### [WHAT TO PRODUCE]
The expected result is every entry, retyped character for character.

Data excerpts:

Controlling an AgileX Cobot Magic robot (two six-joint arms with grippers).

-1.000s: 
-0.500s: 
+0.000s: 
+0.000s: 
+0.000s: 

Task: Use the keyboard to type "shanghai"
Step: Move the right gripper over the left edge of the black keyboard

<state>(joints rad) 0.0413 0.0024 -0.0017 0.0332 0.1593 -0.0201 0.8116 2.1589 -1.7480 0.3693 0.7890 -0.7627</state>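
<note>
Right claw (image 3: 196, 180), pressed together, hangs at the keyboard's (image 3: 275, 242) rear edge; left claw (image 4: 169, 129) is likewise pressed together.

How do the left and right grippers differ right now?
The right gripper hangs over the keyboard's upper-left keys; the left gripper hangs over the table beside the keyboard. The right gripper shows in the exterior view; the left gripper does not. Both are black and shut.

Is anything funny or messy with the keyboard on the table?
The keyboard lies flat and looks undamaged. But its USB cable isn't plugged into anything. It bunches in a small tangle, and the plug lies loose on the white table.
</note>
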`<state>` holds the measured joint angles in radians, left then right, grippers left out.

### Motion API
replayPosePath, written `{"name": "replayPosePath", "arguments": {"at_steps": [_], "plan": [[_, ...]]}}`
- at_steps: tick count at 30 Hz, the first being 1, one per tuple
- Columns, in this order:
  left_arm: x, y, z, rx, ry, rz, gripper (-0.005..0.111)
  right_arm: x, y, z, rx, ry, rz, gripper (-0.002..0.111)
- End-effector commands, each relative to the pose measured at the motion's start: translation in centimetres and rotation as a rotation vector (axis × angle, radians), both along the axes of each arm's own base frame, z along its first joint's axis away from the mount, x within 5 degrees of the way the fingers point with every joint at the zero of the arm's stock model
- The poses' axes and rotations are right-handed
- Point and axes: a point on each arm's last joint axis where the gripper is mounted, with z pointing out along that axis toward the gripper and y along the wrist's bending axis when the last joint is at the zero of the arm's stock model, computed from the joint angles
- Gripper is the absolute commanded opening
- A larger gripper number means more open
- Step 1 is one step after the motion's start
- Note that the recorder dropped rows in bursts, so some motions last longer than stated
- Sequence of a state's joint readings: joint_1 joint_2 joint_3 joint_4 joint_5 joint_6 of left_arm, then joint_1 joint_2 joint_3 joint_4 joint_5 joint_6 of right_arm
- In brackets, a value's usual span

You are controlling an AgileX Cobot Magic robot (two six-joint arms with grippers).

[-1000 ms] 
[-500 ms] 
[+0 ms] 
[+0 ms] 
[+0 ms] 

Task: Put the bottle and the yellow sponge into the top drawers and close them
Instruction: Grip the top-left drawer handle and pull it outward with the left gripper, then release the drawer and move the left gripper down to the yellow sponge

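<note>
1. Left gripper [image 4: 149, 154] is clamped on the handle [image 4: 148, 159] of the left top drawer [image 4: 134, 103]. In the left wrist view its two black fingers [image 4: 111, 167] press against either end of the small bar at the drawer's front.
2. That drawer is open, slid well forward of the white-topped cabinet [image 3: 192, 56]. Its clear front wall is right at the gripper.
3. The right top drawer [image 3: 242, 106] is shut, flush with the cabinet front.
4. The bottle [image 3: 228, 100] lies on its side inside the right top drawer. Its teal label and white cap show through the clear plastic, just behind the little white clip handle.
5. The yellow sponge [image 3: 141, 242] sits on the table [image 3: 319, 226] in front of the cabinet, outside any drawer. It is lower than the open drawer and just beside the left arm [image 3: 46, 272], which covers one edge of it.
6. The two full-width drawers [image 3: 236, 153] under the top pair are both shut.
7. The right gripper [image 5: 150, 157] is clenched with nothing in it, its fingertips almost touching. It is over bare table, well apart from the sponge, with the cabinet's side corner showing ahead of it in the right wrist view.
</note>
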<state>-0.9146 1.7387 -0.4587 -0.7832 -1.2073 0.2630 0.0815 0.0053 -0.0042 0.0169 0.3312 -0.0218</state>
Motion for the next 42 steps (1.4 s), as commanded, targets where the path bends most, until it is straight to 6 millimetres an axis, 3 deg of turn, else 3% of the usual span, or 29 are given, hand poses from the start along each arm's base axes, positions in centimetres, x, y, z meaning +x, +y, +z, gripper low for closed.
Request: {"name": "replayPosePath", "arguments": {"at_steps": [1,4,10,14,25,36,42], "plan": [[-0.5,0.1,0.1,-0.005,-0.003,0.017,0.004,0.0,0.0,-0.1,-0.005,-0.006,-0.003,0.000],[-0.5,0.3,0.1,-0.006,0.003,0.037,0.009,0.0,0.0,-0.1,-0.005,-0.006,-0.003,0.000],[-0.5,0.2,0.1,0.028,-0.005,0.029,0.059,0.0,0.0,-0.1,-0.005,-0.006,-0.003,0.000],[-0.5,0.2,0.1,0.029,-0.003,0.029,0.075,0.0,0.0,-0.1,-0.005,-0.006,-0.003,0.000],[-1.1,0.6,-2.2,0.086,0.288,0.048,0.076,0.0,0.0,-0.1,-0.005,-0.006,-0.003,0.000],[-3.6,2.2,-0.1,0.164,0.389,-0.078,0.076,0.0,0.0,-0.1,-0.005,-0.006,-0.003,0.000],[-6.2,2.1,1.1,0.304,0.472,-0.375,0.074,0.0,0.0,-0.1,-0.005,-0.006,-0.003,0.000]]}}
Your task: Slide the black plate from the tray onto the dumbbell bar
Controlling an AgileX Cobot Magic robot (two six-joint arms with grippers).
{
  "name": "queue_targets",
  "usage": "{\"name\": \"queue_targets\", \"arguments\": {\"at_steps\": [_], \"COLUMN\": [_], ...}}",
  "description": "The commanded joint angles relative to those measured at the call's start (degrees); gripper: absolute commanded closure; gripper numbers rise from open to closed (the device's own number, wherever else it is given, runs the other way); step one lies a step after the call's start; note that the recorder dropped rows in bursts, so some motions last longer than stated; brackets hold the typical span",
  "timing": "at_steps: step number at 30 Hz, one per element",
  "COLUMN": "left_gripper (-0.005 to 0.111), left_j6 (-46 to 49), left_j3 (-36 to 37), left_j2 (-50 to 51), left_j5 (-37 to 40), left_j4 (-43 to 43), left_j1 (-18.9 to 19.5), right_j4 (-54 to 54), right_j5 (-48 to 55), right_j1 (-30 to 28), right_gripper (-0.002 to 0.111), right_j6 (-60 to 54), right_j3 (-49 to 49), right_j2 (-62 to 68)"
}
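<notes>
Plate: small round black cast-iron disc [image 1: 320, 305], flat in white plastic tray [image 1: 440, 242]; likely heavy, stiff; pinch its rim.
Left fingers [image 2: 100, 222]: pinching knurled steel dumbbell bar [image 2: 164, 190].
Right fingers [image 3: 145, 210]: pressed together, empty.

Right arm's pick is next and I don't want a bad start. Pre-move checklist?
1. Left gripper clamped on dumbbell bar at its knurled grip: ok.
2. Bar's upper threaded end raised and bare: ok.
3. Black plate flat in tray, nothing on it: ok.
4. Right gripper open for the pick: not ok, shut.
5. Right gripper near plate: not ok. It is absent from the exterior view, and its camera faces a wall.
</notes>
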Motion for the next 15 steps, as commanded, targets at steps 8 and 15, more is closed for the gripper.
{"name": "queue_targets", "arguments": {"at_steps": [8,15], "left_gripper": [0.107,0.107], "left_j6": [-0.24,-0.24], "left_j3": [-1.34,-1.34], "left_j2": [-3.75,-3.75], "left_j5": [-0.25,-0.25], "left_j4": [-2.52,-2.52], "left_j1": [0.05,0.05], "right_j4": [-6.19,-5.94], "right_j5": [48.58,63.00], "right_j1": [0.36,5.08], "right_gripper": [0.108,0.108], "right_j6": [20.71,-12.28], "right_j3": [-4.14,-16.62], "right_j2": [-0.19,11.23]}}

### [SOLUTION FOR THIS EXERCISE]
Controlling an AgileX Cobot Magic robot (two six-joint arms with grippers).

-1.000s: 
-0.500s: 
+0.000s: 
+0.000s: 
+0.000s: 

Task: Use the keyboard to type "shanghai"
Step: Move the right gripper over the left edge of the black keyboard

<state>(joints rad) 0.0413 0.0024 -0.0017 0.0332 0.1593 -0.0201 0.8116 2.1589 -1.7480 0.3693 0.7890 -0.7627</state>
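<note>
Right claw (image 3: 196, 180), pressed together, hangs at the keyboard's (image 3: 275, 242) rear edge; left claw (image 4: 169, 129) is likewise pressed together.

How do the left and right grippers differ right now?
The right gripper hangs over the keyboard's upper-left keys; the left gripper hangs over the table beside the keyboard. The right gripper shows in the exterior view; the left gripper does not. Both are black and shut.

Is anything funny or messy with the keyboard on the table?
The keyboard lies flat and looks undamaged. But its USB cable isn't plugged into anything. It bunches in a small tangle, and the plug lies loose on the white table.
</note>
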`<state>` holds the measured joint angles in radians, left then right, grippers left out.

### Motion API
replayPosePath, written `{"name": "replayPosePath", "arguments": {"at_steps": [_], "plan": [[_, ...]]}}`
- at_steps: tick count at 30 Hz, the first being 1, one per tuple
- Columns, in this order:
  left_arm: x, y, z, rx, ry, rz, gripper (-0.005..0.111)
  right_arm: x, y, z, rx, ry, rz, gripper (-0.002..0.111)
- End-effector commands, each relative to the pose measured at the motion's start: translation in centimetres and rotation as a rotation vector (axis × angle, radians), both along the axes of each arm's own base frame, z along its first joint's axis away from the mount, x within 5 degrees of the way the fingers point with every joint at the zero of the arm's stock model
- The poses' axes and rotations are right-handed
- Point and axes: a point on each arm's last joint axis where the gripper is mounted, with z pointing out along that axis toward the gripper and y along the wrist's bending axis when the last joint is at the zero of the arm's stock model, computed from the joint angles
- Gripper is the absolute commanded opening
- A larger gripper number means more open
- Step 1 is one step after the motion's start
- Note that the recorder dropped rows in bursts, so some motions last longer than stated
- Sequence of a state's joint readings: joint_1 joint_2 joint_3 joint_4 joint_5 joint_6 of left_arm, then joint_1 joint_2 joint_3 joint_4 joint_5 joint_6 of right_arm
- In brackets, a value's usual span

You are controlling an AgileX Cobot Magic robot (two six-joint arms with grippers).

[-1000 ms] 
[-500 ms] 
[+0 ms] 
[+0 ms] 
[+0 ms] 

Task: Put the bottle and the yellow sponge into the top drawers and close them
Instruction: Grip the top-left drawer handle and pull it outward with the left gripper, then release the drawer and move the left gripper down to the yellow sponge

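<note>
1. Left gripper [image 4: 149, 154] is clamped on the handle [image 4: 148, 159] of the left top drawer [image 4: 134, 103]. In the left wrist view its two black fingers [image 4: 111, 167] press against either end of the small bar at the drawer's front.
2. That drawer is open, slid well forward of the white-topped cabinet [image 3: 192, 56]. Its clear front wall is right at the gripper.
3. The right top drawer [image 3: 242, 106] is shut, flush with the cabinet front.
4. The bottle [image 3: 228, 100] lies on its side inside the right top drawer. Its teal label and white cap show through the clear plastic, just behind the little white clip handle.
5. The yellow sponge [image 3: 141, 242] sits on the table [image 3: 319, 226] in front of the cabinet, outside any drawer. It is lower than the open drawer and just beside the left arm [image 3: 46, 272], which covers one edge of it.
6. The two full-width drawers [image 3: 236, 153] under the top pair are both shut.
7. The right gripper [image 5: 150, 157] is clenched with nothing in it, its fingertips almost touching. It is over bare table, well apart from the sponge, with the cabinet's side corner showing ahead of it in the right wrist view.
</note>
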<state>-0.9146 1.7387 -0.4587 -0.7832 -1.2073 0.2630 0.0815 0.0053 -0.0042 0.0169 0.3312 -0.0218</state>
Motion for the next 42 steps (1.4 s), as commanded, targets where the path bends most, until it is straight to 6 millimetres an axis, 3 deg of turn, else 3% of the usual span, or 29 are given, hand poses from the start along each arm's base axes, positions in centimetres, x, y, z meaning +x, +y, +z, gripper low for closed.
Request: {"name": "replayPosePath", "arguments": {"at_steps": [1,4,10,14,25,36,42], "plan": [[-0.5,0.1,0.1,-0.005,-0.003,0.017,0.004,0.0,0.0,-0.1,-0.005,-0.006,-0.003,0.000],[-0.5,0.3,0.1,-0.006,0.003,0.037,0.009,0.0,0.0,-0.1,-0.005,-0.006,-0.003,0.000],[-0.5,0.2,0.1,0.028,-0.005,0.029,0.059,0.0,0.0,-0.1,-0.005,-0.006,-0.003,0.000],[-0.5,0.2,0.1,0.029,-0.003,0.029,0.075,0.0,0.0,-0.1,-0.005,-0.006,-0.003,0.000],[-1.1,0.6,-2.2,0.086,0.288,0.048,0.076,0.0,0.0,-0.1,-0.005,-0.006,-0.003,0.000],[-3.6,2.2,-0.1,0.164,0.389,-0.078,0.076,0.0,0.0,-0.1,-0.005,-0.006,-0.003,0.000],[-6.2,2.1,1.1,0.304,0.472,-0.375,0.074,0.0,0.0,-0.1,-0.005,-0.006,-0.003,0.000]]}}
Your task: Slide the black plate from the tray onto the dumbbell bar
Controlling an AgileX Cobot Magic robot (two six-joint arms with grippers).
{
  "name": "queue_targets",
  "usage": "{\"name\": \"queue_targets\", \"arguments\": {\"at_steps\": [_], \"COLUMN\": [_], ...}}",
  "description": "The commanded joint angles relative to those measured at the call's start (degrees); gripper: absolute commanded closure; gripper numbers rise from open to closed (the device's own number, wherever else it is given, runs the other way); step one lies a step after the call's start; note that the recorder dropped rows in bursts, so some motions last longer than stated; brackets hold the typical span",
  "timing": "at_steps: step number at 30 Hz, one per element",
  "COLUMN": "left_gripper (-0.005 to 0.111), left_j6 (-46 to 49), left_j3 (-36 to 37), left_j2 (-50 to 51), left_j5 (-37 to 40), left_j4 (-43 to 43), left_j1 (-18.9 to 19.5), right_j4 (-54 to 54), right_j5 (-48 to 55), right_j1 (-30 to 28), right_gripper (-0.002 to 0.111), right_j6 (-60 to 54), right_j3 (-49 to 49), right_j2 (-62 to 68)"
}
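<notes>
Plate: small round black cast-iron disc [image 1: 320, 305], flat in white plastic tray [image 1: 440, 242]; likely heavy, stiff; pinch its rim.
Left fingers [image 2: 100, 222]: pinching knurled steel dumbbell bar [image 2: 164, 190].
Right fingers [image 3: 145, 210]: pressed together, empty.

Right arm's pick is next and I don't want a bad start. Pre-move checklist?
1. Left gripper clamped on dumbbell bar at its knurled grip: ok.
2. Bar's upper threaded end raised and bare: ok.
3. Black plate flat in tray, nothing on it: ok.
4. Right gripper open for the pick: not ok, shut.
5. Right gripper near plate: not ok. It is absent from the exterior view, and its camera faces a wall.
</notes>
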Motion for the next 15 steps, as commanded, targets at steps 8 and 15, more is closed for the gripper.
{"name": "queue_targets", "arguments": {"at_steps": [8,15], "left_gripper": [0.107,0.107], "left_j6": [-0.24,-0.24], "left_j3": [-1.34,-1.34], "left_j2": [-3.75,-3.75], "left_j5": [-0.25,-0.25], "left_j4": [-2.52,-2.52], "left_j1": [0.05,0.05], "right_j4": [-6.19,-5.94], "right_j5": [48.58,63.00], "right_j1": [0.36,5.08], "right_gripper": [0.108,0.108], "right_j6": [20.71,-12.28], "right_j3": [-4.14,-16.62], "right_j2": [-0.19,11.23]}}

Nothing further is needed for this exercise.